▸ **Task prompt**: Each line from the opening of the listing below through the line that contains "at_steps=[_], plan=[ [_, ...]" is to be output exactly as written.

Source material Block Start

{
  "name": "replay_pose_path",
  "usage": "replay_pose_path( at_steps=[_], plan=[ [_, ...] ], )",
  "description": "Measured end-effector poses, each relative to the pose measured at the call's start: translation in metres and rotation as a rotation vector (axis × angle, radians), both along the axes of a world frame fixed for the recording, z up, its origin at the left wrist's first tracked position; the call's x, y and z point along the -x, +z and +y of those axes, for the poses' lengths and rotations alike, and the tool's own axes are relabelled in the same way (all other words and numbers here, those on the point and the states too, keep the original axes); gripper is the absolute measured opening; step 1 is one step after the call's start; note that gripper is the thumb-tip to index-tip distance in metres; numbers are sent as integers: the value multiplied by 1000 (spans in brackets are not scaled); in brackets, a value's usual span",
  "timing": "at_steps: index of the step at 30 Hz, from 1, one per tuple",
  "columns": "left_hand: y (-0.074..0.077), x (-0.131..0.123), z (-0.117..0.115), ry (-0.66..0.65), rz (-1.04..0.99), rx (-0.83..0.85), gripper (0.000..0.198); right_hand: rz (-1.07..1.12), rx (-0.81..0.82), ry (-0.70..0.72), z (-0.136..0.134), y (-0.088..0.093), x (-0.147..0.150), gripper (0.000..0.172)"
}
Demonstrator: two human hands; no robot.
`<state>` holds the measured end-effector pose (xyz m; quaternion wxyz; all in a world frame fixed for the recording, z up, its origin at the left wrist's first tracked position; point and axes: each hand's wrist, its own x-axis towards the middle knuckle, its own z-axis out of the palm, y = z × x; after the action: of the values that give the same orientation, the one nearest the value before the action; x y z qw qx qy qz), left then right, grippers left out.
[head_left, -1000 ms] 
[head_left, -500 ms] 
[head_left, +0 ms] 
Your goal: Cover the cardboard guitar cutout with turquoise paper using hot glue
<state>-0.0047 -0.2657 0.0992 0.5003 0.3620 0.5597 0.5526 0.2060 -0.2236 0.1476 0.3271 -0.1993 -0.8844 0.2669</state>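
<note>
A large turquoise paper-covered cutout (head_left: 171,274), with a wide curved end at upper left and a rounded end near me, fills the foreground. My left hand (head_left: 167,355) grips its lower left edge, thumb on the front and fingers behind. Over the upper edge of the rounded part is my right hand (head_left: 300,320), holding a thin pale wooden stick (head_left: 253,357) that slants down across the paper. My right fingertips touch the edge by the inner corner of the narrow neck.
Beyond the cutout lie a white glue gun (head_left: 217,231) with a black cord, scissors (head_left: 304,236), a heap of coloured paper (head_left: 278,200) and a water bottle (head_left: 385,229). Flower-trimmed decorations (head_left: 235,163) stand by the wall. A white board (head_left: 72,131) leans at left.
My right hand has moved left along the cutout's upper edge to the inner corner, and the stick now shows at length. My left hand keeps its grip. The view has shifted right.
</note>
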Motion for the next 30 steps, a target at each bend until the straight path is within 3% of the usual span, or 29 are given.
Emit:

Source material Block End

▸ **Task result**:
{
  "name": "replay_pose_path",
  "usage": "replay_pose_path( at_steps=[_], plan=[ [_, ...] ], )",

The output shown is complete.